SPFW N51: otimismo e looks glamourosos pós-apocalípticos brilham no 3º dia
Os desfiles das marcas João Pimenta, Juliana Jabour e Neith Nyer levaram para a edição de número 51 do São Paulo Fashion Week, nesta sexta-feira (25), uma sensação que muita gente tem sentido em casa: estamos cansados de estar tristes.
No evento, feito completamente remoto, João Pimenta voltou a falar de respiração, mas dessa vez com uma coleção colorida e vibrante; Juliana Jabour já está pronta para a festa após o apocalipse, com moletom e vestidos de ziberline; e a estreante Neith Nyer fez um desfile com plateia inspirado no filme "Xuxa contra o Baixo Astral".
Gloria Coelho
Sob o tema "Mulher do Amanhã", Gloria Coelho mostrou uma coleção eclética.
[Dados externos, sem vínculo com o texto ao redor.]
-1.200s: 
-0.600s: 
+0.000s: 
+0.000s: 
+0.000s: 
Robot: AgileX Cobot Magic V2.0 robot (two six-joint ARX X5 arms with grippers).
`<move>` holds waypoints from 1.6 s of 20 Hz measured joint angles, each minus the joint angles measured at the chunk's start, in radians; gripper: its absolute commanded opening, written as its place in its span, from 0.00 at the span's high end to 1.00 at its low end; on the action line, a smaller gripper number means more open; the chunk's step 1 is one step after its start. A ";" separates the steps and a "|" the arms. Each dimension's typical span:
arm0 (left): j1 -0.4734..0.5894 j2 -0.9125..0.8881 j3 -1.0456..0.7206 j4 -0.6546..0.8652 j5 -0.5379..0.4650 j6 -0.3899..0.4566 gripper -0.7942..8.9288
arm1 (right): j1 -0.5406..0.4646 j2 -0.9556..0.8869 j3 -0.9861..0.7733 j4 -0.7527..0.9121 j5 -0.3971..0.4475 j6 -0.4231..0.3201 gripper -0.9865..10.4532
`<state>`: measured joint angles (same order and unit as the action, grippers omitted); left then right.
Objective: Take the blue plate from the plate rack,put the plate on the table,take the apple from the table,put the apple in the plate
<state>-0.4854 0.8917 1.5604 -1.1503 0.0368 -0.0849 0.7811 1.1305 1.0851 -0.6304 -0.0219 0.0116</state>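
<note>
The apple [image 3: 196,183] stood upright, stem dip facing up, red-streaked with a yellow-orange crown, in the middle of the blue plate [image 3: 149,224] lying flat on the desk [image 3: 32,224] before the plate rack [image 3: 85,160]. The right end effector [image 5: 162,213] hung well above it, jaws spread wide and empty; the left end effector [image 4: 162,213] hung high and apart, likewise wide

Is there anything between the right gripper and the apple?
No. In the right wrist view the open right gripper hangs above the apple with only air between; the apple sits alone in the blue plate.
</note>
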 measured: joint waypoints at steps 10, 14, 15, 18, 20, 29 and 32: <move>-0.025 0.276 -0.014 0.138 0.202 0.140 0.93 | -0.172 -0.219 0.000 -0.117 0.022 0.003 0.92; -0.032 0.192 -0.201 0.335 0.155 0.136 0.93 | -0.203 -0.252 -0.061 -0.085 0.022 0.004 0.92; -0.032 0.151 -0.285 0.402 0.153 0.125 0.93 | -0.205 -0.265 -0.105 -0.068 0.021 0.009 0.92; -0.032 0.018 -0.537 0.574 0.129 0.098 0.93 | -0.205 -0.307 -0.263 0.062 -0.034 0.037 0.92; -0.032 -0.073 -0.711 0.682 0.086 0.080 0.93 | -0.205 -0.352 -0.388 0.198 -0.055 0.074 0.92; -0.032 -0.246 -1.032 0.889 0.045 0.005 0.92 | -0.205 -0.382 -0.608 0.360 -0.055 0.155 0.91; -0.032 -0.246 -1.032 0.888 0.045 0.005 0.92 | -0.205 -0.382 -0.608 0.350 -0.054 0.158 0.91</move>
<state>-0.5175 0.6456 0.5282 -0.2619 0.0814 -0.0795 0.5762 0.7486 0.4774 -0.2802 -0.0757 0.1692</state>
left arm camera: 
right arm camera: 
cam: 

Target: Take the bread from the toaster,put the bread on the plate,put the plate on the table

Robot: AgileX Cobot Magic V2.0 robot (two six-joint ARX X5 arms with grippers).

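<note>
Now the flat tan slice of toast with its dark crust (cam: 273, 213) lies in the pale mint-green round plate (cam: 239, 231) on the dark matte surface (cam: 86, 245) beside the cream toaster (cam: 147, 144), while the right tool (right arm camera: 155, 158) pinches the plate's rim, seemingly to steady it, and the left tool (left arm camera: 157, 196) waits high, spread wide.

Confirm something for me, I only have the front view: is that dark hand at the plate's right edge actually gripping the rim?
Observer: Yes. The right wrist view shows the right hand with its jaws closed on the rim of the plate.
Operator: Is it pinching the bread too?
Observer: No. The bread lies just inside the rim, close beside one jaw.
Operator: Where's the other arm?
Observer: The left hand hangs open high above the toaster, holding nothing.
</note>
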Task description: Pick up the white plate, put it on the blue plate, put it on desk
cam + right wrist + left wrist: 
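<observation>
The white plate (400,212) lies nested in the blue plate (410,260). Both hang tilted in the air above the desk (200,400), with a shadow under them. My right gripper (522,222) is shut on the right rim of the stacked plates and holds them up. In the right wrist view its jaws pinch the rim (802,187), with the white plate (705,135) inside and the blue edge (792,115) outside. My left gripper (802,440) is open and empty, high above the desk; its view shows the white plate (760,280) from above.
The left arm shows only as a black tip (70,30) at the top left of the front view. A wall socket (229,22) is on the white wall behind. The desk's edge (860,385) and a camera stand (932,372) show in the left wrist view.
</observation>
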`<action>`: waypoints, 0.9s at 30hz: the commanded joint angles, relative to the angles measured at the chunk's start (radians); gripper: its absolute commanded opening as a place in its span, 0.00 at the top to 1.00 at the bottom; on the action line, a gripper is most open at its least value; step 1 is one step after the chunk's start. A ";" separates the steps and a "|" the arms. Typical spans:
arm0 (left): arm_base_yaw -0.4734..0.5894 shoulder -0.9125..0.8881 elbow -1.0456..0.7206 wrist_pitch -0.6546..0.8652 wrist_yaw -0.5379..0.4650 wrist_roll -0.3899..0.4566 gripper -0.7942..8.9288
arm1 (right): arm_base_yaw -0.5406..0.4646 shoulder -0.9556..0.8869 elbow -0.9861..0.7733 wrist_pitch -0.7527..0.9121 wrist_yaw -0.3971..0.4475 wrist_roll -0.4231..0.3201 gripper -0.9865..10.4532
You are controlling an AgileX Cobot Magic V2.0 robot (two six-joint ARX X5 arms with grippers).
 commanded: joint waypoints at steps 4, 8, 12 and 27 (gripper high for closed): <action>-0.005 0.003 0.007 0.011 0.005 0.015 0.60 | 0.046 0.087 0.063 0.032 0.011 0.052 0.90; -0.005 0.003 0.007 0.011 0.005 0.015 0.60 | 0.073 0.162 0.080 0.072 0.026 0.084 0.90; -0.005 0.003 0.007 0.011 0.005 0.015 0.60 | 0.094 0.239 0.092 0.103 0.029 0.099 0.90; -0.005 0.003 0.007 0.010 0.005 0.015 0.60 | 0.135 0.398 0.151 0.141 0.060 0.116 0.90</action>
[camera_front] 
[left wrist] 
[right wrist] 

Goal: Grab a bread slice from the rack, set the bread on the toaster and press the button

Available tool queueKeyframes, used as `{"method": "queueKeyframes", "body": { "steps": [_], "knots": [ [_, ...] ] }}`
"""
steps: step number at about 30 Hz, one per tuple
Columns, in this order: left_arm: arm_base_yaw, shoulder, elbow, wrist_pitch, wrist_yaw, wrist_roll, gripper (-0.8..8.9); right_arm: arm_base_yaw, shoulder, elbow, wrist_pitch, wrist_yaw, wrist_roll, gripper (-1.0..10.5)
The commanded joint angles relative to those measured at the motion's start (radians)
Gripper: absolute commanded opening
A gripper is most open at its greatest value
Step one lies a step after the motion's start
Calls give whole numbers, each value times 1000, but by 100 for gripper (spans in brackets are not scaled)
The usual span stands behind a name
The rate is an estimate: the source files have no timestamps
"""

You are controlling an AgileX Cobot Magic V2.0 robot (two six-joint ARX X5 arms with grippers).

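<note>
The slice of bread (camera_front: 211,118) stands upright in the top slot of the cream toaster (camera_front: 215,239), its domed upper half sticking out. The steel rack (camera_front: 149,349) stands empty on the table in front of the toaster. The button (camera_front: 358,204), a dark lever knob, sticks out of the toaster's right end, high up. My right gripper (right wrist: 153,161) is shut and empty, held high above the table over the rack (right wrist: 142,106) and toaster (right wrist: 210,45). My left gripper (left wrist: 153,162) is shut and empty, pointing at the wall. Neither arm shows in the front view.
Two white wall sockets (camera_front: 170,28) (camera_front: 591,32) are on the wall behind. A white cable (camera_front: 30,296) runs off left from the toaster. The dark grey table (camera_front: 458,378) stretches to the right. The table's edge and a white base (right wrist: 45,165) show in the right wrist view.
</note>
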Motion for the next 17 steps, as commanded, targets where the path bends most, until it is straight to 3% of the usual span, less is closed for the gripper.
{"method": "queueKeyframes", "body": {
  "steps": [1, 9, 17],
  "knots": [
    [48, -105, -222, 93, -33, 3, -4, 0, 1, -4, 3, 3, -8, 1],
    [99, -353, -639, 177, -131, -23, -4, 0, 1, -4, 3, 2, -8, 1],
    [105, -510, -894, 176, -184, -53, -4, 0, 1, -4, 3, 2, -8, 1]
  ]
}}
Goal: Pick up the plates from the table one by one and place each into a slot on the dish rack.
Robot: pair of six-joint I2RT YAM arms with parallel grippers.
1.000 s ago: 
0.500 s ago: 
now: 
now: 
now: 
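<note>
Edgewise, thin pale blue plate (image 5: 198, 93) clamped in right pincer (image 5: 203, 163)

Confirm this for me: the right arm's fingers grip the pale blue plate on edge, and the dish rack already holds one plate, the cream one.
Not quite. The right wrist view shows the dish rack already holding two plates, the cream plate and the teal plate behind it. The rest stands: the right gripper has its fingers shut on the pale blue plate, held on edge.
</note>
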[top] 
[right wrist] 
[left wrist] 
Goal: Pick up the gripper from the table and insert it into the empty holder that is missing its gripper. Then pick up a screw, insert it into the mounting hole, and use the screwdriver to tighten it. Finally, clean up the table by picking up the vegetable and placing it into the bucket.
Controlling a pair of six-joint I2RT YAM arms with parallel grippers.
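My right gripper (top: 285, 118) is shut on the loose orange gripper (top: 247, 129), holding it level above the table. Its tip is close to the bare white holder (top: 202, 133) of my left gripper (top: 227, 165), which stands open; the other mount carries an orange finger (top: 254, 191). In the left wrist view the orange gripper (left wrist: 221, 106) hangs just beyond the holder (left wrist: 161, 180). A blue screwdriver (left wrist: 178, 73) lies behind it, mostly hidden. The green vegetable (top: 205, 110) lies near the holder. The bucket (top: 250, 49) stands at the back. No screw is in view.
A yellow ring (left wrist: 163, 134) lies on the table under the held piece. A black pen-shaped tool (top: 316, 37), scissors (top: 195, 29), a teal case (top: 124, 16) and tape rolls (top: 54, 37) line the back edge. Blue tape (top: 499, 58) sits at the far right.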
O movimento hippie dos anos 1970, oversize dos anos 1980 e o grunge dos 1990 foram as referências da estilista que mostrou uma paleta que vai do azul, passando pelo verde pistache, chegando a off-white e laranja.
Vestidos fluídos com ombros de fora em cores pastéis, camisões listrados abriram o desfile, mas logo deu lugar a vestidos que mesclavam o xadrez em cores como o preto e o verde e vestidos oversized com estampa vintage até chegar à alfaiataria do japonismo, referência que a estilista costuma usar em suas roupas. Botões deixam de ser apenas itens utilitários para ser destaques em gargantilhas e mangas de vestidos e macacões.
Esfér
A primeira marca de joalheria a desfilar na SPFW levou para o evento um vídeo que mistura o surrealismo com a tecnologia. Modelos aparecem duelando com outros seres humanos ou máquina, sem falar em artistas circenses que voam em argolas e tecidos. "Quando fomos desenvolver o conceito do vídeo, a gente tentou revisitar tudo o que a gente já apresentou de imagem e conceito", disse João Viega, um dos criadores da Esfér.
A marca foi criada no ano passado, durante a pandemia, e tem apenas uma coleção, composta por anéis, brincos, colares, pulseiras e ear ciffs cuja inspiração são fragmentos de aros, elos, cápsulas, engrenagens e origamis, que exploram a função das peças de maneira original. Assim, uma argola não está apenas no pulso, mas também no calcanhar. Uma corrente é colar e, também, cinto. Essas composições foram combinadas com peças da Coven.
As peças apresentadas devem ficar no catálogo da Ésfer sem tempo definido, já que a marca preza pela atemporalidade. Ela também procura não limitar as peças a gêneros.
O que desenho eu vejo muito eu usando, mulheres usando, qualquer pessoa. É uma joia que cai bem, independente de quem vai usar. A proposta é ser universal".
Sankofa: Santa Resistência
A princesa Elizabeth De Toro, da realeza do Reino de Toro, na Uganda, foi a inspiração da estilista Mônica Sampaio para criar a coleção que inclui vestido envelope com poás, peças com o rosto de Elizabeth. "Ela sempre foi uma inspiração para mim. Uma mulher transgressora, ela foi uma das três mulheres negras a entrarem na universidade de Cambridge. Foi a primeira negra na capa da Harper's Bazaar. Sendo da realeza africana, ela nunca foi uma mulher limitadora", comentou a artista.
Para homenageá-la, Mônica, adepta do slow fashion, criou vestidos com estampa de poás contrastantes, peças com o rosto de Elizabeth, macacão oitentista com apenas uma alça. Uma elegância que vai para a festa sem abrir mão de sua ancestralidade. "Quis trazer a Elizabeth para os dias de hoje, como se ela vestisse a Santa Resistência.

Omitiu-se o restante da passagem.